> _Task item_
Search the records below for "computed"; copy each line that has it.

[Records supplied Boundary: Start]

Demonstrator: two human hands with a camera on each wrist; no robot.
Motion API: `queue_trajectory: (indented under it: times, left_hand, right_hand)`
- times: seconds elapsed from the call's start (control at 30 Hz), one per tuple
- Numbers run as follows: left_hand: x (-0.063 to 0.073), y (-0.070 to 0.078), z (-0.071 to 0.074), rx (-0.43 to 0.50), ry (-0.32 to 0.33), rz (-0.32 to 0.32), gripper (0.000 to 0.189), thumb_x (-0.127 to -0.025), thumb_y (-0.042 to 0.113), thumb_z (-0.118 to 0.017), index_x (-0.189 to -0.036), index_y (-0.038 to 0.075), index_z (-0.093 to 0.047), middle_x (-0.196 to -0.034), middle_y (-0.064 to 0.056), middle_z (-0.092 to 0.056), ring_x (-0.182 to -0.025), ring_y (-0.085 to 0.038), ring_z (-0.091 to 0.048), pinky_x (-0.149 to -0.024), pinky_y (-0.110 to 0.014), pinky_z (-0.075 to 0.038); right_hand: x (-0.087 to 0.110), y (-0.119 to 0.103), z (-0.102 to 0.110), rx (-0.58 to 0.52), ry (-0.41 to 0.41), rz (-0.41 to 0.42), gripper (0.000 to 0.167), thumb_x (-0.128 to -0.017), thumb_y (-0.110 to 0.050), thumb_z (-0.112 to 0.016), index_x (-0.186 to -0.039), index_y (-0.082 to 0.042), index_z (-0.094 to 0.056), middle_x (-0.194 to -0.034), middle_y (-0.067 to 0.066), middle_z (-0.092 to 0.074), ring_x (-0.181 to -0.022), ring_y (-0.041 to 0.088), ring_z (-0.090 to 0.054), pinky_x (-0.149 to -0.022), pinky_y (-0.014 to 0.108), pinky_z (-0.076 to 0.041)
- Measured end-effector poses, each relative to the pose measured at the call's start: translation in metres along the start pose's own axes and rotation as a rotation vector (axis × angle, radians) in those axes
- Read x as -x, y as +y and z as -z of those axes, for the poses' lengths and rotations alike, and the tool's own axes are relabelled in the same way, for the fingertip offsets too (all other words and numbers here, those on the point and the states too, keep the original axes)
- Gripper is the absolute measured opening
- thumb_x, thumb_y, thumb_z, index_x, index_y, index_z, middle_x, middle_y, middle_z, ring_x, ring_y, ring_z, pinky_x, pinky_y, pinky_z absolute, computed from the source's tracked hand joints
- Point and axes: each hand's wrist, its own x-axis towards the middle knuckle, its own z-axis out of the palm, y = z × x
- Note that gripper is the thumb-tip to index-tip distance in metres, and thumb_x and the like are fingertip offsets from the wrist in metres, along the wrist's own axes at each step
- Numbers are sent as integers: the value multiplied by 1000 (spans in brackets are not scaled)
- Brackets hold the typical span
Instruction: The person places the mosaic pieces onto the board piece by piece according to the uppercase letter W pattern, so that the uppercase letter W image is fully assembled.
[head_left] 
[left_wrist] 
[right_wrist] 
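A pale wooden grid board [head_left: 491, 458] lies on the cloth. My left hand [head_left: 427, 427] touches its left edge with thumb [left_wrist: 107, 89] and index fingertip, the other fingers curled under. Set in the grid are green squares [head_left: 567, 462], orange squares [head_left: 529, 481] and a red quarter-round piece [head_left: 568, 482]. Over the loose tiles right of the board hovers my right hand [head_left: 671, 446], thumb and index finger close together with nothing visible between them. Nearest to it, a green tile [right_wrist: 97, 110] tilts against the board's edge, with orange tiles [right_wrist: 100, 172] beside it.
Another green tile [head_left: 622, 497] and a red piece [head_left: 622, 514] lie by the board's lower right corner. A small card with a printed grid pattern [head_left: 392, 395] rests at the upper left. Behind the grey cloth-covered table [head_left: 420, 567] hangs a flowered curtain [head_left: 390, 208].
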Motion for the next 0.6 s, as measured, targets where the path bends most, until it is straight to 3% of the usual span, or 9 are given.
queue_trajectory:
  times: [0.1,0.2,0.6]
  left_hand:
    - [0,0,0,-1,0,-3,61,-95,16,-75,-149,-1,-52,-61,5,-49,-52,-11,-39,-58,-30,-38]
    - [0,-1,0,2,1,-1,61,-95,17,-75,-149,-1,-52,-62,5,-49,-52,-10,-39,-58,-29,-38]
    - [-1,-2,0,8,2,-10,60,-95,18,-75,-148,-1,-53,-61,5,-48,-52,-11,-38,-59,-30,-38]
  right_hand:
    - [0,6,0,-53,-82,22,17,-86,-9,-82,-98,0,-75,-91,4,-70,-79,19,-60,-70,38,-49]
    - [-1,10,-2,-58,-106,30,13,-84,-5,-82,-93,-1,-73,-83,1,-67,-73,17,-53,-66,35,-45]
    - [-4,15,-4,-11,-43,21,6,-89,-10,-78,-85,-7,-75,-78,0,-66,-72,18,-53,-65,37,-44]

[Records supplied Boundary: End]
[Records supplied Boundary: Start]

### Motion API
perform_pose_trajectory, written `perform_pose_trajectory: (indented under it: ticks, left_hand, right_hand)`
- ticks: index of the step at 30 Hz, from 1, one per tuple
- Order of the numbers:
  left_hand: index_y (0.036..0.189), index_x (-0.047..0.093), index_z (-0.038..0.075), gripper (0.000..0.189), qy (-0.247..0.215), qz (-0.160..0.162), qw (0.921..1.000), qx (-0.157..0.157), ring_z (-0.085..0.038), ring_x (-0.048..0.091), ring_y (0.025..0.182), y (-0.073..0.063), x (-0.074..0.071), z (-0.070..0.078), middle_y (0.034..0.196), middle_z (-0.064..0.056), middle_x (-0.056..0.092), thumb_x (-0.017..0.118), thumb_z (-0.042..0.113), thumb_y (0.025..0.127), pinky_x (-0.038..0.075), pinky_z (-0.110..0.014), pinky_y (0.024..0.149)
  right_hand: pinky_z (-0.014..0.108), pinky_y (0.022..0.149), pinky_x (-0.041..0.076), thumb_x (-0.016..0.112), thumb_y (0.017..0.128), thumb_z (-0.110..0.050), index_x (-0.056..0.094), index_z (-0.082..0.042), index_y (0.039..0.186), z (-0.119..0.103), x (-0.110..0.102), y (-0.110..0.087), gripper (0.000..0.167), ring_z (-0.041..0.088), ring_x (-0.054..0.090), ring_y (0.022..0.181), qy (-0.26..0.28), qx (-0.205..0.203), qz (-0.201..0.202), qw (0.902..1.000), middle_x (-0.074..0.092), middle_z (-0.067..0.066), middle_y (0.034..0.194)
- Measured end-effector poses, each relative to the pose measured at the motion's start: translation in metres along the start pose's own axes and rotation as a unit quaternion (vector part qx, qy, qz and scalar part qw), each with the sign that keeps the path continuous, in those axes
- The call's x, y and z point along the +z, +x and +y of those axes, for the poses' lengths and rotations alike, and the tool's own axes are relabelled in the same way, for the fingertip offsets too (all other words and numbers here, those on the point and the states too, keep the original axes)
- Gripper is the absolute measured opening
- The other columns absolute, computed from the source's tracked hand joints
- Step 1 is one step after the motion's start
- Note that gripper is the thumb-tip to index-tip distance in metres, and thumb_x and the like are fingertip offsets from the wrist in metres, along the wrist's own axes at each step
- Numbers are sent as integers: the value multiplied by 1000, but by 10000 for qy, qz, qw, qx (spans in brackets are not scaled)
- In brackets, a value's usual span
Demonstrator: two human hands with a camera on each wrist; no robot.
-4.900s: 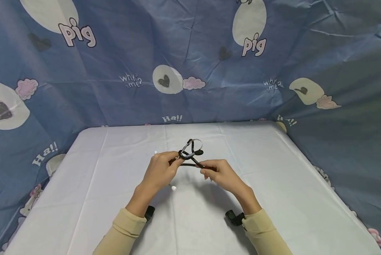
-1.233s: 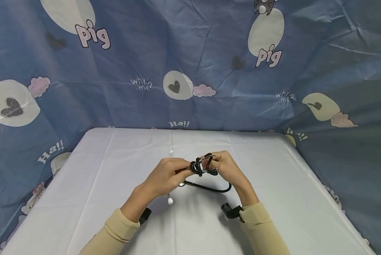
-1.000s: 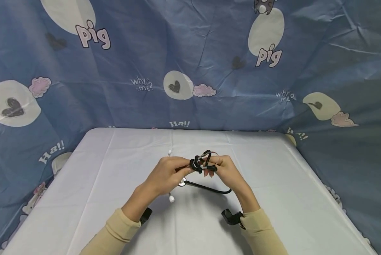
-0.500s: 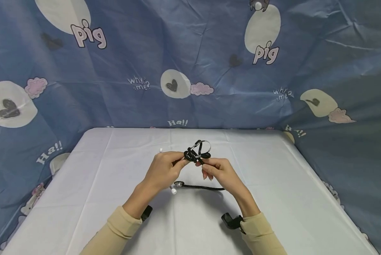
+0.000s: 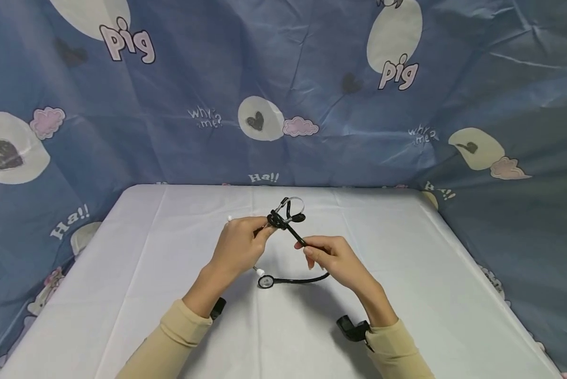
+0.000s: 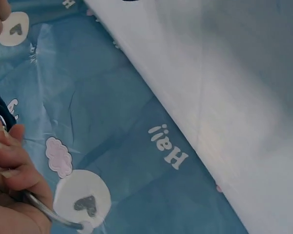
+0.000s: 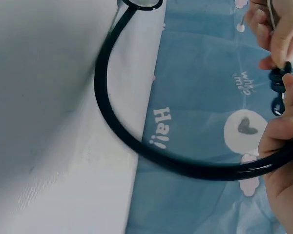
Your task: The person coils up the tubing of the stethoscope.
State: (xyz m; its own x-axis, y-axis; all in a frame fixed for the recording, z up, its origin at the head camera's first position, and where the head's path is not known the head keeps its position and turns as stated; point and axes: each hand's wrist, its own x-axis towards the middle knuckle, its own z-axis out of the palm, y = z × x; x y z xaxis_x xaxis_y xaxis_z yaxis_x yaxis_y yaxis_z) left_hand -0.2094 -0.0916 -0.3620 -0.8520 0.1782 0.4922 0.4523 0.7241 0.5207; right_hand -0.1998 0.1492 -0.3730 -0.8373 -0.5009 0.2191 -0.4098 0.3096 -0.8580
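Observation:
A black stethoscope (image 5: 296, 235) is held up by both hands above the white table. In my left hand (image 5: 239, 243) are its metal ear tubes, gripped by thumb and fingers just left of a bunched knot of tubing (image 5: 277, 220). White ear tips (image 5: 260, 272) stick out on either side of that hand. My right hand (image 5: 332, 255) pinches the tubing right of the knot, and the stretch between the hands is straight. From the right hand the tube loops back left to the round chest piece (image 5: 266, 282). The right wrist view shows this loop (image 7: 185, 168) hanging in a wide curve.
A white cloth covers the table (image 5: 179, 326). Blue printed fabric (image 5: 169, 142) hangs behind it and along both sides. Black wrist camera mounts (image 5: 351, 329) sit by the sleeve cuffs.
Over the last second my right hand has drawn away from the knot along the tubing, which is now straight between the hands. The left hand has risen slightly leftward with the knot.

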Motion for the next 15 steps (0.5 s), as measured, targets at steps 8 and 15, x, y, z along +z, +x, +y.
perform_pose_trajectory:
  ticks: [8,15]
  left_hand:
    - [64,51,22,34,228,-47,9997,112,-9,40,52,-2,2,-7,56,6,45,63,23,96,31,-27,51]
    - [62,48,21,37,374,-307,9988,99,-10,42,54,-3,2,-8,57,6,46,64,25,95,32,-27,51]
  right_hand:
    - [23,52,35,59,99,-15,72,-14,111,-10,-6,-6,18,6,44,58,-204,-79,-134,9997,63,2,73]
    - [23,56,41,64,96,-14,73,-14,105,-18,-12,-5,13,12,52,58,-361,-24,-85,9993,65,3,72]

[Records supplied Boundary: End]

> _Exercise output_
- thumb_x, thumb_y, thumb_z, index_x, index_y, index_z, middle_x, middle_y, middle_z, ring_x, ring_y, ring_z, pinky_x, pinky_y, pinky_z absolute, computed from the source's tracked hand joints
- The other columns absolute, computed from the source's tracked hand joints

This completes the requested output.